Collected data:
****************

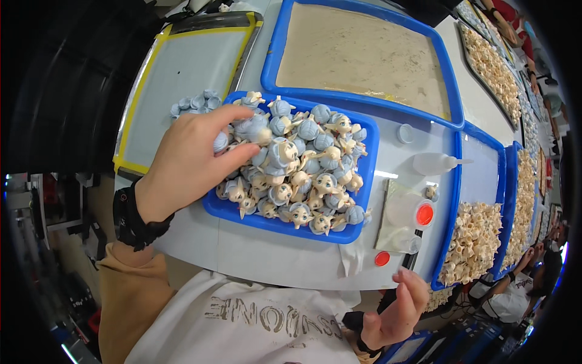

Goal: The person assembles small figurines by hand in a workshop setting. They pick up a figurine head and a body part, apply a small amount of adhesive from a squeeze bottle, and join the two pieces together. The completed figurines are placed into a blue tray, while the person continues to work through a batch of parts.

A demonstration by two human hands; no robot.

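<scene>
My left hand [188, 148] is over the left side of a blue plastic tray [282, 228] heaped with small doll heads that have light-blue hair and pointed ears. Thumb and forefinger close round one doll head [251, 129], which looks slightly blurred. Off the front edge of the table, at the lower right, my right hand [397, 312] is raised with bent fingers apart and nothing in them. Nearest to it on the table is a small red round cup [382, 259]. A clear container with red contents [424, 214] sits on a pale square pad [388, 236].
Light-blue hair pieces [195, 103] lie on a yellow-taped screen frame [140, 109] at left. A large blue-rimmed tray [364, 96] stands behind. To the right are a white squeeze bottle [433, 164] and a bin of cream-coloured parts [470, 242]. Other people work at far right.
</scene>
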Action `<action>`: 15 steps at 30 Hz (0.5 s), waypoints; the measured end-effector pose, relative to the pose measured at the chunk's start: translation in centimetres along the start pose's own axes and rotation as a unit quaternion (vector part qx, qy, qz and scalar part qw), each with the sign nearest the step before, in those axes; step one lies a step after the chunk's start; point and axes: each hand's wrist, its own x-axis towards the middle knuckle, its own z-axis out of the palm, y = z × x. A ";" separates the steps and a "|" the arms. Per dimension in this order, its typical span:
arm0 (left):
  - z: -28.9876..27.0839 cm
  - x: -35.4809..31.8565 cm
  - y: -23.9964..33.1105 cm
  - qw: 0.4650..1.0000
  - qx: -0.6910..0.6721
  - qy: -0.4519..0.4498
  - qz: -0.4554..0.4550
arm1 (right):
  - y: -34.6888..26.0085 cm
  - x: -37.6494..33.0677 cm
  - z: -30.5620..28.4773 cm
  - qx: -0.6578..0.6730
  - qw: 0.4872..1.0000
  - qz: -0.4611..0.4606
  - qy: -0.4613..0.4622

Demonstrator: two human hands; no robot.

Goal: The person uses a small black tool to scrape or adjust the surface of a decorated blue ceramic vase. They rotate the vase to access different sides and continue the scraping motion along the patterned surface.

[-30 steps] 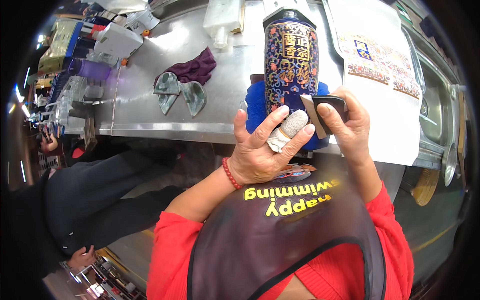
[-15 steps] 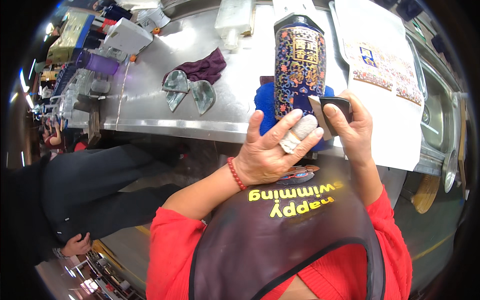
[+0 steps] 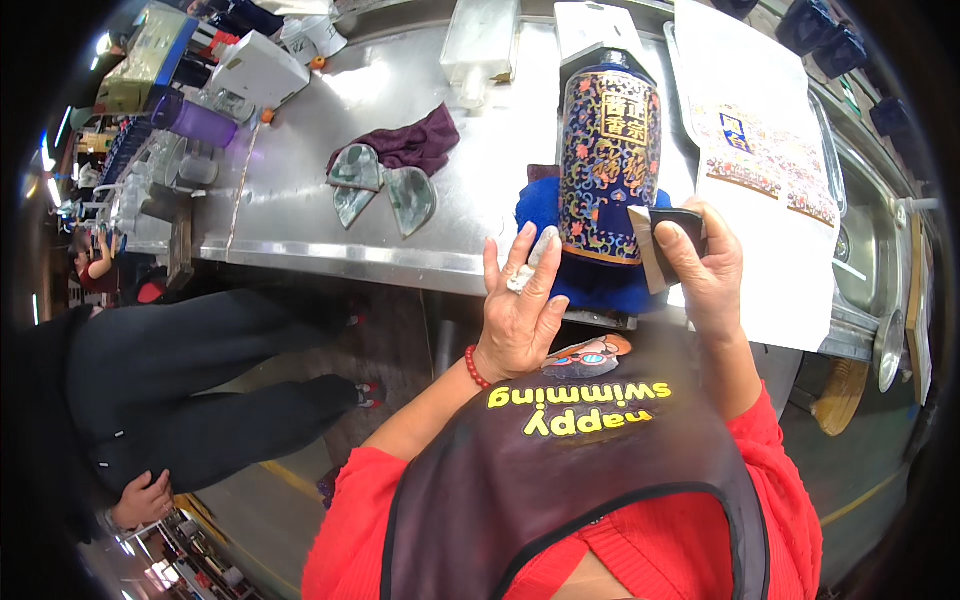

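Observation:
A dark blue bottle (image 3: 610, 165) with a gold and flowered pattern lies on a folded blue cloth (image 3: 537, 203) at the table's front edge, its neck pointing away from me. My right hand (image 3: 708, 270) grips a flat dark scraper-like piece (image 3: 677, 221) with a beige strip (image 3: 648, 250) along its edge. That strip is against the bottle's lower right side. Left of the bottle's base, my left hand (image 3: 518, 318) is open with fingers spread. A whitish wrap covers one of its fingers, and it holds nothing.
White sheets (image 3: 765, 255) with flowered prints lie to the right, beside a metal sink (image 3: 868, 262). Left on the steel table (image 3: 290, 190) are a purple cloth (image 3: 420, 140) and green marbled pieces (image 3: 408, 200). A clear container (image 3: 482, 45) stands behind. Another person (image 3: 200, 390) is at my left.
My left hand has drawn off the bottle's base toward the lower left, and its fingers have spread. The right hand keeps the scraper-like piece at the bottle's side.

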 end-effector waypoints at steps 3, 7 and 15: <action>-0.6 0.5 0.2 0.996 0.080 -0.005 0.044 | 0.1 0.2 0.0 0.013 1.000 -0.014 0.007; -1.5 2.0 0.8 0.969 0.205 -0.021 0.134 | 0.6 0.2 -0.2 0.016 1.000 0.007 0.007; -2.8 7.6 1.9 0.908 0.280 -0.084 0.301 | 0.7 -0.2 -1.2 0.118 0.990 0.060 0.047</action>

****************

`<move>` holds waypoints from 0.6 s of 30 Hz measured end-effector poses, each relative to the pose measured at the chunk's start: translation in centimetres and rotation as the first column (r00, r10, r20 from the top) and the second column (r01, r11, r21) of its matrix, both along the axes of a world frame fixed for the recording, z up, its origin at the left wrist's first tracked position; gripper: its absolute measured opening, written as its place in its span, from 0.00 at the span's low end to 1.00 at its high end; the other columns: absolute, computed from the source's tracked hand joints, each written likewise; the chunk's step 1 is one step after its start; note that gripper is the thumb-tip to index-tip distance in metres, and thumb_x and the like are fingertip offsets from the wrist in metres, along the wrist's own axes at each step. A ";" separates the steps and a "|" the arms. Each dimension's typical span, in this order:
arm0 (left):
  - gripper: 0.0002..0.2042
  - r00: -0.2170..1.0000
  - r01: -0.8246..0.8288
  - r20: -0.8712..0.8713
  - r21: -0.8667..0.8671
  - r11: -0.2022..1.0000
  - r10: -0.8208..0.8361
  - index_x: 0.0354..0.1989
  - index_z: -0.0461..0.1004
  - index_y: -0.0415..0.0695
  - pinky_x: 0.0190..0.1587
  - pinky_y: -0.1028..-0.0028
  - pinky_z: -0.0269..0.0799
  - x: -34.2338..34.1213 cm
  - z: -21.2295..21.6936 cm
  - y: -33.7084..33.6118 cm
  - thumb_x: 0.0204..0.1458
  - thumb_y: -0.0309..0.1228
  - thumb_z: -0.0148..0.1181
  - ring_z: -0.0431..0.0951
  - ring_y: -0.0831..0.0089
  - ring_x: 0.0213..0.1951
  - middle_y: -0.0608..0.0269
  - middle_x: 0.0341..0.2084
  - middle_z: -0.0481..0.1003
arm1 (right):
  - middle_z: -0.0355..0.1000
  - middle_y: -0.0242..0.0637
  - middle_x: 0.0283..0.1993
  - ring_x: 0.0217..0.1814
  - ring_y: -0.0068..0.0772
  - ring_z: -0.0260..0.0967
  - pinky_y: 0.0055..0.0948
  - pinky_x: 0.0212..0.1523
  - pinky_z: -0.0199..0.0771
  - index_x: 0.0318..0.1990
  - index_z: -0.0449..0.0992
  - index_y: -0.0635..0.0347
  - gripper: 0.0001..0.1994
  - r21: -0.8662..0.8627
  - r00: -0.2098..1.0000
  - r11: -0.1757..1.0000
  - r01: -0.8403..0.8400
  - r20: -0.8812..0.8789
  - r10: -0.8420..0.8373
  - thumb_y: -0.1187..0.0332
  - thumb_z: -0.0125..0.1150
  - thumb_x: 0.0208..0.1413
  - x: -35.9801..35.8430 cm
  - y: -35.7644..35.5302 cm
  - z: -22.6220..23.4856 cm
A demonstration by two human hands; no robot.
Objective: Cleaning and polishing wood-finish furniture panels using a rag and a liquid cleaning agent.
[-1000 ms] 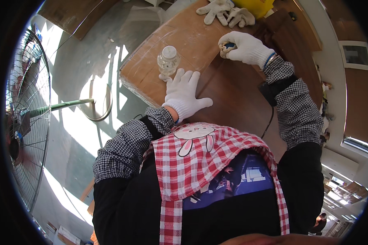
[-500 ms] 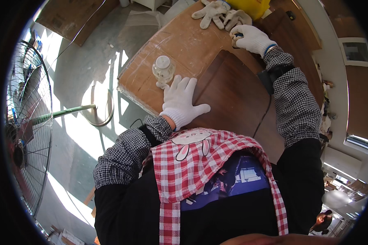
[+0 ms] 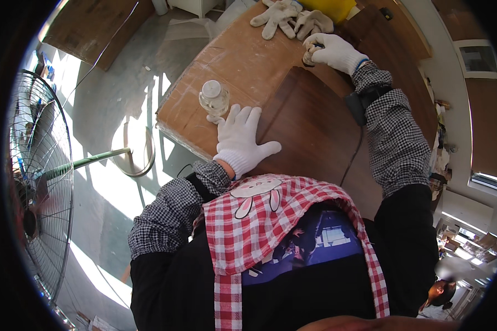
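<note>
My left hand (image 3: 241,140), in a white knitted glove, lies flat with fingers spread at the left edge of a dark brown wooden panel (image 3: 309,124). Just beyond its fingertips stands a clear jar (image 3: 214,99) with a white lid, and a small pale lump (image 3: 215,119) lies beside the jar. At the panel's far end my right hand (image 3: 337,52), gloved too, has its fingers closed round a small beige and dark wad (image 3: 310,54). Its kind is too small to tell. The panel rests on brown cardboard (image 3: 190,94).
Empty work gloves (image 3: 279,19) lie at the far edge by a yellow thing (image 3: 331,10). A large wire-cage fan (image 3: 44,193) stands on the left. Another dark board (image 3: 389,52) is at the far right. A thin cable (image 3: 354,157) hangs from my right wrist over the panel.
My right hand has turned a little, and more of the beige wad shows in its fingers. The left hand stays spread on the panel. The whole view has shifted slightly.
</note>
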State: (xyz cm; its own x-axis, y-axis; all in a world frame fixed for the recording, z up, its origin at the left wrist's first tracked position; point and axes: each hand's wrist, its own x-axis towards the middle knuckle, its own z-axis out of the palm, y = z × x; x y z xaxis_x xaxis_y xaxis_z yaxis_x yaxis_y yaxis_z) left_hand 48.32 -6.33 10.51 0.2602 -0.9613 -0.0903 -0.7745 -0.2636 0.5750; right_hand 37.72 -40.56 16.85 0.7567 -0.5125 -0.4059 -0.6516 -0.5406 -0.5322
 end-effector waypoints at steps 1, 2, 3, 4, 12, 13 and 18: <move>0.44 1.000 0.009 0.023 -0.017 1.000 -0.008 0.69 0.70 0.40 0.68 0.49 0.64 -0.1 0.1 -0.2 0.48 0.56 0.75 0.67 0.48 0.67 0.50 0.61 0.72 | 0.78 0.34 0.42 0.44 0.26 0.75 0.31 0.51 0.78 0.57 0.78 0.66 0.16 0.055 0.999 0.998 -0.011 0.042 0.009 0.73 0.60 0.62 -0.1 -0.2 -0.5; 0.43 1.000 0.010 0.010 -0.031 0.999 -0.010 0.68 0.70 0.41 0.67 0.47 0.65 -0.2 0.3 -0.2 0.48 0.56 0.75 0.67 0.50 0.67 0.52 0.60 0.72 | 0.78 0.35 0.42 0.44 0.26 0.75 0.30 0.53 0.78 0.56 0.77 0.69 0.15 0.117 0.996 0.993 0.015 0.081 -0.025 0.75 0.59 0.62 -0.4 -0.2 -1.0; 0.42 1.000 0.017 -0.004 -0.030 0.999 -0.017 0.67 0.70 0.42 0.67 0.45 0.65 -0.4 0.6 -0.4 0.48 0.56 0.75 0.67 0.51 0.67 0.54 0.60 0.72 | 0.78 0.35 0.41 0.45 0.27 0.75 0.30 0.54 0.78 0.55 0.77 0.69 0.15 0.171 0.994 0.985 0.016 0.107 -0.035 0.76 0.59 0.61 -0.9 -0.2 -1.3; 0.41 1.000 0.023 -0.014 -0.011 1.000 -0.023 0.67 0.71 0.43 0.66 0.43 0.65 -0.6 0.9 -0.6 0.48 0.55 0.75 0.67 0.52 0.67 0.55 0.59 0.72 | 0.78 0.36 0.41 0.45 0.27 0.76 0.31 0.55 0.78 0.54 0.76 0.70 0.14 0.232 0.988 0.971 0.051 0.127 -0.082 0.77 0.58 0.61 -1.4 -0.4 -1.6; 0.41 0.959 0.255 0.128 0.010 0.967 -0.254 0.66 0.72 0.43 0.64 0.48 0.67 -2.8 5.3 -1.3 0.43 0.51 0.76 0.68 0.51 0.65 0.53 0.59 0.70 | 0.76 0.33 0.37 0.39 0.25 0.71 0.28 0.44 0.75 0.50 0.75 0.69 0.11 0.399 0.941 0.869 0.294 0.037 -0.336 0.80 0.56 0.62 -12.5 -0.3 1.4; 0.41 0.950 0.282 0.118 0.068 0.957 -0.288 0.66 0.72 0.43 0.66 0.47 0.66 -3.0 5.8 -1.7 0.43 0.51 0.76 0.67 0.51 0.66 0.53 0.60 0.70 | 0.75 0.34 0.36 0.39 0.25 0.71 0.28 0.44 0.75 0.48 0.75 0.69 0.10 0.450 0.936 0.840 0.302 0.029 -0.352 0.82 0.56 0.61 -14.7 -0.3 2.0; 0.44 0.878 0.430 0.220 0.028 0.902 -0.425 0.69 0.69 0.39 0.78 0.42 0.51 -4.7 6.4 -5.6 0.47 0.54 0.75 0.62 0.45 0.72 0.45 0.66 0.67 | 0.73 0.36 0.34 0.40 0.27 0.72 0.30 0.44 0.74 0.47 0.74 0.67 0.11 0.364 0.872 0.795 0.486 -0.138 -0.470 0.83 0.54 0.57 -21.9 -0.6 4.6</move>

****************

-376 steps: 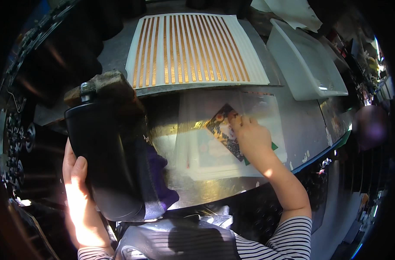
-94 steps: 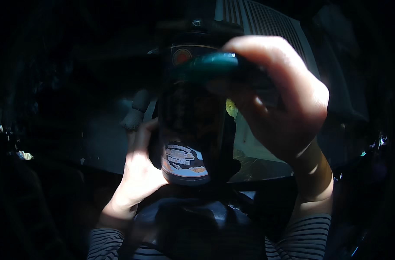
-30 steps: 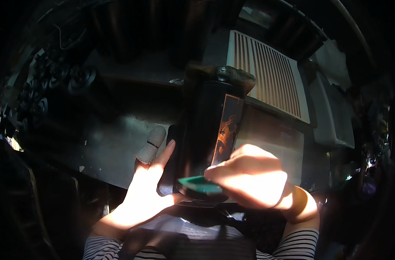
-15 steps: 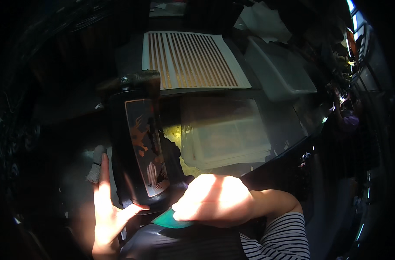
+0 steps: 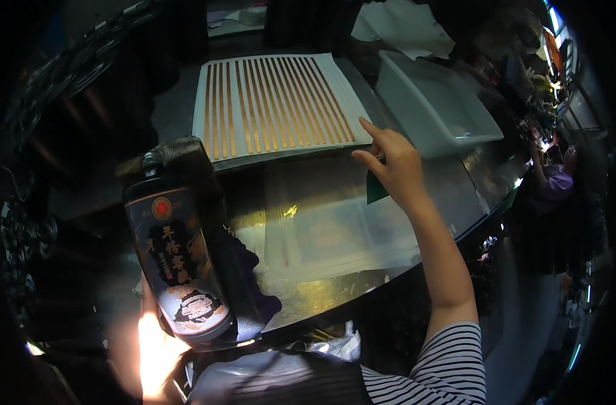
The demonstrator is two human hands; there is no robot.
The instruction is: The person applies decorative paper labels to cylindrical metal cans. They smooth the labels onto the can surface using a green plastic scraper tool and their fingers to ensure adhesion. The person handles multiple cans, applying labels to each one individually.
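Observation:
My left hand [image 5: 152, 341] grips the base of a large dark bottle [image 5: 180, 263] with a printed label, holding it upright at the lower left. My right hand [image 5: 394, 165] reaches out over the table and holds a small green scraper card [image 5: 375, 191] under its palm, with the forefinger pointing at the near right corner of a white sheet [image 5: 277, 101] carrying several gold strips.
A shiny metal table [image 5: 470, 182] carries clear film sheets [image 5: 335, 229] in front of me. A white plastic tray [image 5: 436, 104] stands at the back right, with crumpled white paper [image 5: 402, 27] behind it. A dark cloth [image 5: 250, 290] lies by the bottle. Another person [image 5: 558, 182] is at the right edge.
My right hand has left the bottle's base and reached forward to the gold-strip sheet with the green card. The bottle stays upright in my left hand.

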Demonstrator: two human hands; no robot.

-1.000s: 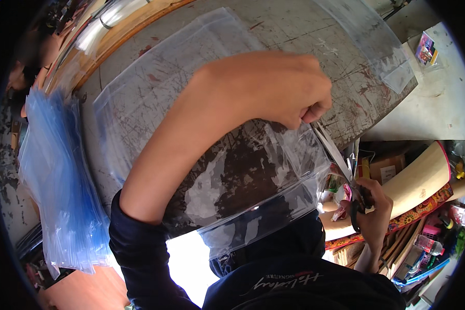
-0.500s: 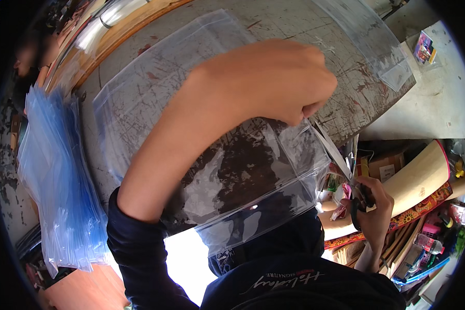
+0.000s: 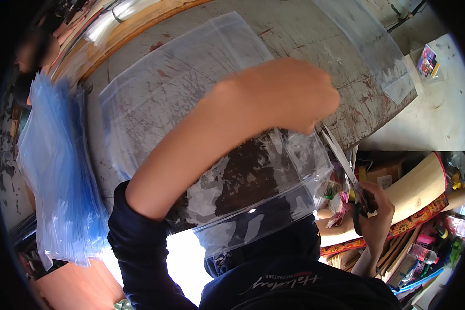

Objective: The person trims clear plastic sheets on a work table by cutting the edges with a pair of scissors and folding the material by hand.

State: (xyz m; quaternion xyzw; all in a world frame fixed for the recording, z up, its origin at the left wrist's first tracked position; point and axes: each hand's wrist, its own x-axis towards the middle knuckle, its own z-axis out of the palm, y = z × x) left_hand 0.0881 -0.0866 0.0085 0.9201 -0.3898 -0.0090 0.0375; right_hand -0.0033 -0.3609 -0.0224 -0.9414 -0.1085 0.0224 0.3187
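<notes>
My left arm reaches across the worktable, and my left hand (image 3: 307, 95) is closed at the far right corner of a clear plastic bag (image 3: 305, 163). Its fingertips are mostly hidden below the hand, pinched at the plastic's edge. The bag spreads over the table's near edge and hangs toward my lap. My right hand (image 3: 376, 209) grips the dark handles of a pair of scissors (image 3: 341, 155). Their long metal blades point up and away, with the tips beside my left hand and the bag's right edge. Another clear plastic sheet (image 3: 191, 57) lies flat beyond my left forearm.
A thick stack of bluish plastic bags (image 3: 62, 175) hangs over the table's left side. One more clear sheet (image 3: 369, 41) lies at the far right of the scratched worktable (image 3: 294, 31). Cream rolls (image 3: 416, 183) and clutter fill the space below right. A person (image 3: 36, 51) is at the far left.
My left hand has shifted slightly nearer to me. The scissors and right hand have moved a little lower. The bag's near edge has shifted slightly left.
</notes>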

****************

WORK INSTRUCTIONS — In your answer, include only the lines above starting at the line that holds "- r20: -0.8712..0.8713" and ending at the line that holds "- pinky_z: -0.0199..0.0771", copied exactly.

COMPLETED EXERCISE —
  - r20: -0.8712..0.8713
  - r21: -0.8667..0.8671
  - r11: -0.2022..1.0000
  - r10: -0.8208..0.8361
  - index_x: 0.0354..0.1989
  - index_z: -0.0461..0.1004
  - index_y: -0.0415..0.0695
  - pinky_x: 0.0190..0.1587
  - pinky_y: -0.1028..-0.0028
  - pinky_z: -0.0269..0.0799
  - x: -34.2338..34.1213 cm
  - z: -21.2295..21.6936 cm
  - y: -33.7084..33.6118 cm
  - thumb_x: 0.0204..0.1458
  - thumb_y: -0.0309..0.1228
  - thumb_z: -0.0148..0.1181
  - ring_z: -0.0431..0.0951
  - ring_y: -0.0831..0.0089
  - ring_x: 0.0213..0.1951
  - middle_y: -0.0608..0.0269
  - middle_x: 0.0341..0.2084
  - middle_z: -0.0481..0.1003
arm1 (right):
  - middle_z: -0.0355..0.1000
  - middle_y: -0.0242..0.0637
  - middle_x: 0.0283..0.1993
  - ring_x: 0.0217..0.1814
  - ring_y: -0.0068..0.0772
  - ring_z: -0.0260..0.0967
  - pinky_y: 0.0055..0.0948
  - pinky_x: 0.0212..0.1523
  - pinky_z: -0.0199..0.0771

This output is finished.